In an early episode of “Buffy the Vampire Slayer,” our protagonist wanted to go on a date rather than investigate a diabolical menace. “If the apocalypse comes, beep me,” she tells Giles, her overseer.

An apocalypse did indeed come in 2020, but fortunately, only in the initial meaning of the word.

The Greek word apocalypse means to uncover, reveal, lay bare, or to disclose. The year 2020 was apocalyptic not in the biblical or the later Buffy/zombie/robot sense, but rather in the original meaning. Unfortunately, much of what 2020 revealed has been unfavorable.

In the early months of the COVID-19 pandemic, I read an article that matter-of-factly described the United States as a country with “poor quality public services.” I stared long and hard at that sentence, trying to decide whether it was a fair assessment.

In the end, it was a conclusion which I found impossible to deny.

It’s difficult to say just when in 2020 this was laid bare. Was it when the agency that receives multiple billions of dollars to prepare for a pandemic released flawed COVID-19 tests?

Maybe it was later, when I listened in horror to the tale of how the Food and Drug Administration had hamstrung the use of salvia tests during the opening stanzas of the pandemic. These tests were more accurate, didn’t require either a swab (which were in short supply) or anyone tickling your outer brain through your nose.

Not to worry. The FDA kept you entirely safe from these tests during exactly the period when we needed them most. Unfortunately, COVID-19 spread like wildfire during the CDC-FDA testing fiasco.

On the other hand, the moment of revelation might have been the unique confusion displayed by American public health officials about the efficacy of masks in slowing the spread of a **cough** upper respiratory disease.

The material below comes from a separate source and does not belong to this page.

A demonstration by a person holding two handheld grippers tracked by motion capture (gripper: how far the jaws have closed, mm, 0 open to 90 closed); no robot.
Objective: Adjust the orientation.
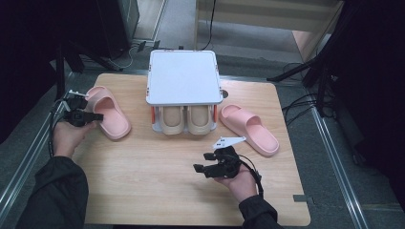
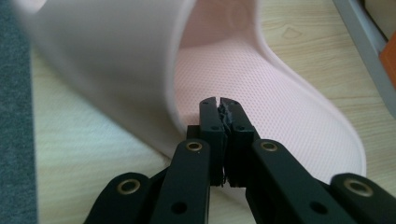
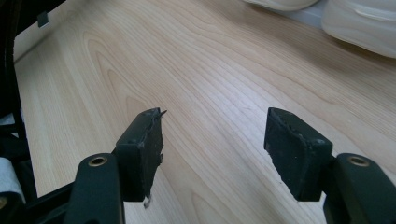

Nothing like watching our technocratic grandees debate over something obvious to anyone with even the faintest lick of sense.

As you may recall, we were first advised that masks could spread the disease before we were told that they were indispensable to slowing the spread of the disease.

Let’s just pretend I spent a few additional paragraphs discussing that while American scientists created one of the vaccines (finally!) in use in two days, it took American public health authorities approximately 150 times as long to give us permission to use said vaccine.

By the way, this is “warp speed” for our glacial authorities. Millions of people around the world might have died and the global economy could have faced certain ruin if something went wrong with a vaccine after all.

Oh, wait. That’s actually what happened.

Not to be outdone by our public health officials, America’s education system has decided to give them a run for their money. While school systems around the world and within the United States not only have managed to safely reopen, some never closed in the first place. Now comes word that despite being prioritized for vaccines, some teacher unions are expressing skepticism about reopening nine months from now.

(Click here for a visual “huh?”)

What has been uncovered, revealed, laid bare and/or disclosed in the COVID-19 apocalypse? If you said, “the need for American self-reliance,” give yourself a gold star. The less reliant you are on dysfunctional authorities to take care of yourself, your family and your community, the better.

You can try to beep the Slayer, but you would be better served by sharpening a stake of your own.